Plus, the fuel cost differentials are only becoming more favorable for air travel over time. In 1980 (the prior fuel price peak), air travel fuel per unit of distance cost 16% less than light vehicles. In 2008 (the latest price peak), it was 26% less. This is despite the fact that commercial air fuel went up in real prices by 29% in that period while motor gasoline prices were flat. As a percentage of per capita GDP, fuel costs for flying in 2008 were less than half what they were in 1980 – and that’s at over $3 per gallon.
While it’s true that basic physics describes objects in motion as having kinetic energy that is potentially and profitably retrievable (via such technologies as regenerative braking), the practical fact is that energy losses over the distances covered by normal journeys will be orders of magnitude greater than the initial investment. See how far a car will roll.
The aircraft figures provided by Joe are interesting but are a little misleading when a mass transit system is compared to personal transport*. A more realistic comparison would be between trains/buses.
I am also intrigued by the possibilities of dirigible transport for medium/long haul. Could they replace trucks?
*Mr. Moller, come on down!!
Hi, Tony. Good point about comparability.

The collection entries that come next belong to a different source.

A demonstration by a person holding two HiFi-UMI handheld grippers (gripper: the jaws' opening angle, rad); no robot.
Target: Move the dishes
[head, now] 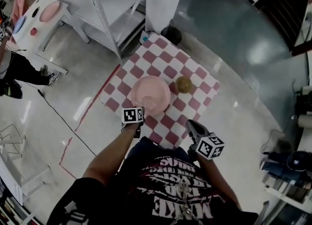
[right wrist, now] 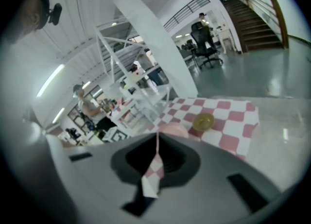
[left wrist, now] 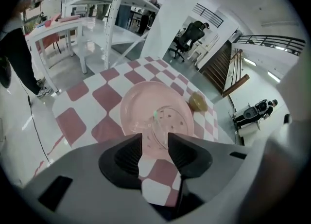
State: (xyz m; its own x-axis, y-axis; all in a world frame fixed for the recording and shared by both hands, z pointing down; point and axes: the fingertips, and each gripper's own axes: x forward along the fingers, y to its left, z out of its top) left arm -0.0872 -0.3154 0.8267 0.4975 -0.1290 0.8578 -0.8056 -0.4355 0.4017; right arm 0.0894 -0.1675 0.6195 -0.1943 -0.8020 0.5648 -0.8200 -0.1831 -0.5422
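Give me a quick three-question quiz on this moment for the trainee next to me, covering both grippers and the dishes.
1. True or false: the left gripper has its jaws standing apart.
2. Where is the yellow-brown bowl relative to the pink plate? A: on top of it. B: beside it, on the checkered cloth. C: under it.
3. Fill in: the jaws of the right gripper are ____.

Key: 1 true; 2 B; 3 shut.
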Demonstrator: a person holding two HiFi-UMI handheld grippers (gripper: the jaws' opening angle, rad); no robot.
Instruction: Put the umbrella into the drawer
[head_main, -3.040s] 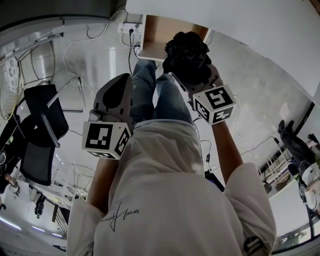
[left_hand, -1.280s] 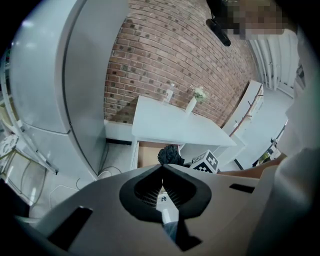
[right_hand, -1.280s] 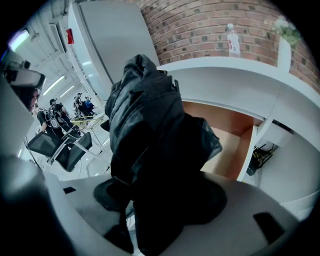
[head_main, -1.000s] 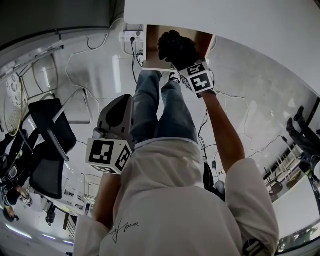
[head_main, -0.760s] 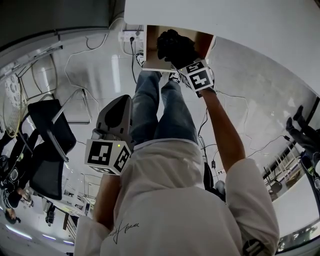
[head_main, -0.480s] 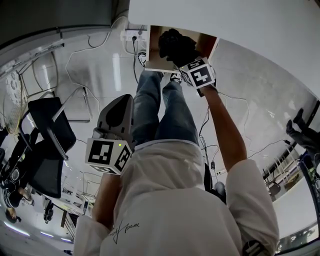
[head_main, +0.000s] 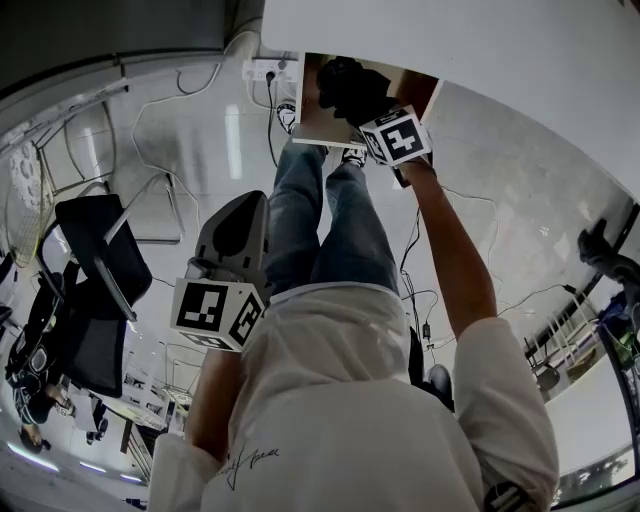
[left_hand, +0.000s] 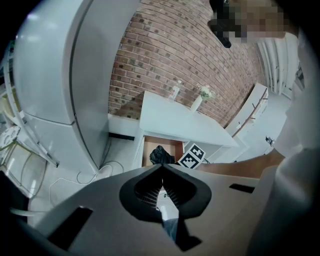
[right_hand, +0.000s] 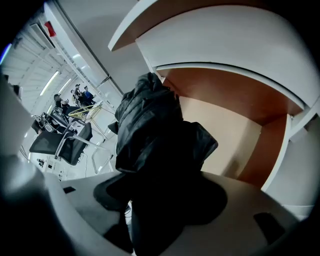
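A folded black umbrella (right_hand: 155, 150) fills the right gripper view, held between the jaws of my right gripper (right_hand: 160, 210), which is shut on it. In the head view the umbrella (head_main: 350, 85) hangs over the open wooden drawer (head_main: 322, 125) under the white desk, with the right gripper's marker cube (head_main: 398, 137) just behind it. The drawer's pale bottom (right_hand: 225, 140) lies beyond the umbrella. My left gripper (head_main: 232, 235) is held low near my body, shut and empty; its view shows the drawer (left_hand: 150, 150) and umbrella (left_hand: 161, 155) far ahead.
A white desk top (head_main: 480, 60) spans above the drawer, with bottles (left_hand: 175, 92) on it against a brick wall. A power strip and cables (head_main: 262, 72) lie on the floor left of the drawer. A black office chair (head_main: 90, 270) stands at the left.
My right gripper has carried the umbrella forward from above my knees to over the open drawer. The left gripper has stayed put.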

Transit buses use 4,348 BTU per passenger-mile, compared to 2,995 for commercial air. The average speed of a transit bus is 12.6 mph.
Rail comes in at 2,541. Commuter rail is the fastest of the rail transit modes at 31 mph average.
A typical route like the Capitol Limited on Amtrak goes at a scheduled 44 mph average with an on-time performance of 66%. The Empire Builder comes in at under 44%. By contrast, airlines average around 80%.
A problem with comparing air to rail (like Amtrak) is that the distances are not comparable. Amtrak may come in at 2,398 compared to 2,995 for air, but take the DC to Chicago route and the rail distance is 780 miles and air only 597. So the BTUs per passenger for those respective trips are 1.79 million for air and 1.87 million for rail.
Plus, Amtrak is basically two systems. One, electrified and highly-utilized Northeast. The other – everything else. The first one pulls down the system-wide energy intensity numbers considerably.
Compared to the 44 mph upper bound average speed of Amtrak for that route, the average round-trip speed of a non-stop flight is 333 mph, or 7.6 times as fast. For less energy.